I saw this situation maybe 8...10 times. Some cases I could repair, some I could not. A few examples, that are worth to mention:

- an S38 came for repair, the OWH was broken off. After I replaced the OWH, the whole device stopped working. Popped the drive into a good 510, it worked well. Same when swapping the front panels (needed a little trick with the ribbon cable). Then with unit powered down, using my ESR meter, I checked the main CPU IC, and I found this: two pins were down to ground. Both were dead shorts, and were not supposed to be. Something burnt inside the silicon. Reason? Probably ESD related. End of the road.

- a JB930QS needed a new OP, as the old one run more than 3000 hours, and began skipping a lot.
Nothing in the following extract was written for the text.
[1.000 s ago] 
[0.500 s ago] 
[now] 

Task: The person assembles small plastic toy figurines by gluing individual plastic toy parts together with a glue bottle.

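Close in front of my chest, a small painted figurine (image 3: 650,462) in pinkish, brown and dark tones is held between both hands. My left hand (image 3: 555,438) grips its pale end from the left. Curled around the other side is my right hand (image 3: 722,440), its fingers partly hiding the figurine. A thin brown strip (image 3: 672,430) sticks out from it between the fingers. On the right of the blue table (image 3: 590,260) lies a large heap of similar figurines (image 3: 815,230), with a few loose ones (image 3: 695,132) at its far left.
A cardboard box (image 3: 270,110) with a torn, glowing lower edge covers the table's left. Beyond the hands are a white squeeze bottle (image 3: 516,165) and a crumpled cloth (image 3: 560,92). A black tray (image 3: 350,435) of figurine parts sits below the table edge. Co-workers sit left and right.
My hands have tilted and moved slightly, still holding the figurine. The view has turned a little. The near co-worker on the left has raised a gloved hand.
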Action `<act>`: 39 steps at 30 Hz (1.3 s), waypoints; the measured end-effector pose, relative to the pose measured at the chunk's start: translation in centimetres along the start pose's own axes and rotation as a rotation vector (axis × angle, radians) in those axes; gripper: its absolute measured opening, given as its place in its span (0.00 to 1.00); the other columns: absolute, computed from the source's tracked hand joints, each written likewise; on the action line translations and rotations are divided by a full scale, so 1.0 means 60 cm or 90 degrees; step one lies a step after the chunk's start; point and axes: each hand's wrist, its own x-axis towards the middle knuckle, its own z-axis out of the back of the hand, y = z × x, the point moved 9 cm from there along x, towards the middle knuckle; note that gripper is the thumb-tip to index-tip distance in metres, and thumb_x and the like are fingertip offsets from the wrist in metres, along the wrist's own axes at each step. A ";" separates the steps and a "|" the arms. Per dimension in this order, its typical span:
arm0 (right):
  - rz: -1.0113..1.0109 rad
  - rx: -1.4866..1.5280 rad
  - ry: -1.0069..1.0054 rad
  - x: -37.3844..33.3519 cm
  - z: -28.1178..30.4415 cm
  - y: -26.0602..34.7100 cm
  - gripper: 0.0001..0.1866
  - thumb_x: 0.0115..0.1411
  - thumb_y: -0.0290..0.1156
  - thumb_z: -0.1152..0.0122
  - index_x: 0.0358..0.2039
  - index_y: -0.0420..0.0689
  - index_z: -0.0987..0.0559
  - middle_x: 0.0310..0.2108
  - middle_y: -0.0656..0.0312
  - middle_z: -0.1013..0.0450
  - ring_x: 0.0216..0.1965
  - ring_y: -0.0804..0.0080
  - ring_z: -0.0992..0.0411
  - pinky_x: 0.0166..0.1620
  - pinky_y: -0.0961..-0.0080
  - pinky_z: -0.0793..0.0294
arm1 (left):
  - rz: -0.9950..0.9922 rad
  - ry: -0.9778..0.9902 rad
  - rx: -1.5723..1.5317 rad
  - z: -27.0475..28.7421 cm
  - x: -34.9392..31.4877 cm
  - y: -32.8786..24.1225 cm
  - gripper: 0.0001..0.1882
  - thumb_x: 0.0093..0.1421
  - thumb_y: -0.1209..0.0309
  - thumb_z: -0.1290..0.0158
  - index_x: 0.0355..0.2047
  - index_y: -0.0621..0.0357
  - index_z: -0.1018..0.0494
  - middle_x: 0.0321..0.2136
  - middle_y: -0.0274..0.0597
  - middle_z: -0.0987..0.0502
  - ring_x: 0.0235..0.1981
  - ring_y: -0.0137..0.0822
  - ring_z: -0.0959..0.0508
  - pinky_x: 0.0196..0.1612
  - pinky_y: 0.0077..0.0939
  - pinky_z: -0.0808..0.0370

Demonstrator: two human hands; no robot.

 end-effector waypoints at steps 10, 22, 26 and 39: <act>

With the new OP in, the deck would not boot at all. It went into service mode, but was not able to spin the disc or move the sled back and forth. I swapped the switch board, the motors, yet another laser, no success. Then I swapped a BD board from a 530, and it all started to work again, with the original parts plus the new laser. Something on the BD board broke down. Reason? Again, probably ESD related, but might as well be some aged components on the BD board, like caps. I rescued the 930 by sacrificing a 530 for the BD board of it.

- I got a JE640, that would not turn on, but I could hear the eject motor whining. It seemed the mechanism was forced when someone tried to pry out the disc. I manually repositioned everything as they should have been, but the deck still would not accept a disc, not even pulling it in. After loading a disc "manually", when powering on the deck would just eject it and immediately go to STANDBY. I measured all laser emissions in static service mode, they were spot on, so virtually all OK. Then I replaced the OP by chance, and the device came alive. The OP was broken in a way, that the logic could not properly talk to it, and prohibited the whole unit from working.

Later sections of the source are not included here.